In this very high tech world where we live in, software development happens in such a fast pace that new trading robots are released every month.

So with a number of these programs floating in the internet, I can just imagine how confusing it might be for consumers to pick out the right one.

Recently I was able to encounter Forex Autopilot, an automated forex trading program that employs the metatrader platform.

It was designed by professional day trader named Marcus Leary. It is famously advertised in the internet as a program that will make inexperienced traders into millionaires just with a few clicks a day.

You may find this claim quite outrageous and outright exaggerated, but some people just can’t get the thought of getting rich quick out of their minds that they go on to purchase the product without even knowing anything about it.

Before you get into any decision, it’s imperative that you know what you’re getting into.

First, Forex Autopilot is an automated currency trading robot that will do trades using the fund that you set up without any necessary supervision which means that you can leave the program to run on its own.

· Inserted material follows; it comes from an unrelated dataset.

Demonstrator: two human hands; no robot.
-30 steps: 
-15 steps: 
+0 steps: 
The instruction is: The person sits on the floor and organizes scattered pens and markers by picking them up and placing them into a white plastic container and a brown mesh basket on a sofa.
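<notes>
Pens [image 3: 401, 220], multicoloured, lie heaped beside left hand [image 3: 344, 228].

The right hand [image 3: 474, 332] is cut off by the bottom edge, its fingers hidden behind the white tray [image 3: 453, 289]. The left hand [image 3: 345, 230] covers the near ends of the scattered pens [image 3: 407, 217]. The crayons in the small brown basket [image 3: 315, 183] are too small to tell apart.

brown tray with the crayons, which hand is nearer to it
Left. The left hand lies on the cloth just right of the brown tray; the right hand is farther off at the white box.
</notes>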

However, it doesn’t work that easy. Before you can get the program to work independently, you need to set the parameters which require knowledge on the foreign exchange.

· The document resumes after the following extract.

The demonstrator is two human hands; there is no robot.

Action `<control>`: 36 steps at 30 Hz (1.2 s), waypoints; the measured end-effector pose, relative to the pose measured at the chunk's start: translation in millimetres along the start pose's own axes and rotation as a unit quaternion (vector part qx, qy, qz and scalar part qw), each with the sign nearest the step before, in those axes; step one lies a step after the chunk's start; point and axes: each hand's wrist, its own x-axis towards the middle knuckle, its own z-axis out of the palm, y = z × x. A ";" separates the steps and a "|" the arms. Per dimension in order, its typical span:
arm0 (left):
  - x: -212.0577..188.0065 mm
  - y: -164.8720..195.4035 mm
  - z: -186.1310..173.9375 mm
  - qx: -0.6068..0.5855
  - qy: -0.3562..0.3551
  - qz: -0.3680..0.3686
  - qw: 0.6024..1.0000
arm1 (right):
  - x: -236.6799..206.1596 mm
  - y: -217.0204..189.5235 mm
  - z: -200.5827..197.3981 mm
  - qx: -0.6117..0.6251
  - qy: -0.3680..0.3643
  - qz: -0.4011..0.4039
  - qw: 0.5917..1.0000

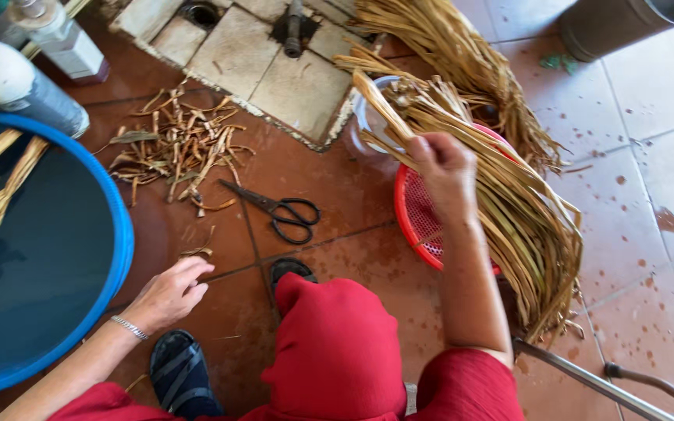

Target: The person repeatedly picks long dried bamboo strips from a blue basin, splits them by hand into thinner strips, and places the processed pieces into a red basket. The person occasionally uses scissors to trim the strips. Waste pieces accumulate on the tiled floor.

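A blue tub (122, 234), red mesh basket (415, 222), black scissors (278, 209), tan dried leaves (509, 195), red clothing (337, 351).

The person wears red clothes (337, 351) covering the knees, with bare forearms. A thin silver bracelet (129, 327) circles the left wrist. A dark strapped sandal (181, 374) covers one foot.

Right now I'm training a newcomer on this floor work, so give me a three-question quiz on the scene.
1. True or false: the right hand holds a dry leaf strip.
2. What lies nearest the left hand: A scissors, B a small scrap, C a bottle?
3. What colour is the basket under the leaf bundle?

Key: 1 true. 2 B, the small scrap. 3 red.
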 end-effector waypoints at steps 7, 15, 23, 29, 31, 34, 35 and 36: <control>-7.8 4.7 7.4 -0.002 -0.050 -0.060 0.997 | 23.7 28.0 -122.8 -0.434 0.099 -0.174 0.878; -18.1 -0.8 -4.3 0.001 -0.016 -0.073 0.997 | 55.1 142.3 -95.9 -0.446 0.181 -0.120 0.869; -22.4 -21.8 -33.9 -0.012 0.119 0.022 0.993 | 60.7 167.4 -87.4 -0.463 0.147 -0.190 0.853; -33.0 -68.4 -88.2 -0.001 0.297 0.014 0.955 | 57.2 140.7 -49.8 -0.515 0.185 -0.264 0.794; -42.6 -93.8 -113.9 0.028 0.383 -0.027 0.923 | 63.3 125.4 -30.6 -0.450 0.174 -0.243 0.842; -64.9 -134.1 -147.4 0.067 0.442 -0.144 0.883 | 66.2 91.6 -9.3 -0.313 0.078 -0.203 0.924; -70.8 -145.7 -154.8 0.106 0.433 -0.180 0.877 | 71.8 75.1 0.2 -0.389 0.069 -0.285 0.873; -75.0 -156.4 -161.8 0.145 0.422 -0.213 0.869 | 78.7 57.0 16.7 -0.408 0.044 -0.331 0.850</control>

But what if you are a newbie then? You may opt to go through their demonstration mode which includes being able to use a dummy account that you can practice with for a few days or even weeks until you become fully confident enough to use real money and doing real trades.

As advertised, I have found out that Forex Autopilot is an accurate trading bot and that losses do not usually happen. However, when they do, the loss is usually a significant amount which can damage your profits.

Just so that you do not lose that much, never risk more than 50% of your capital even if the gains may not be that high.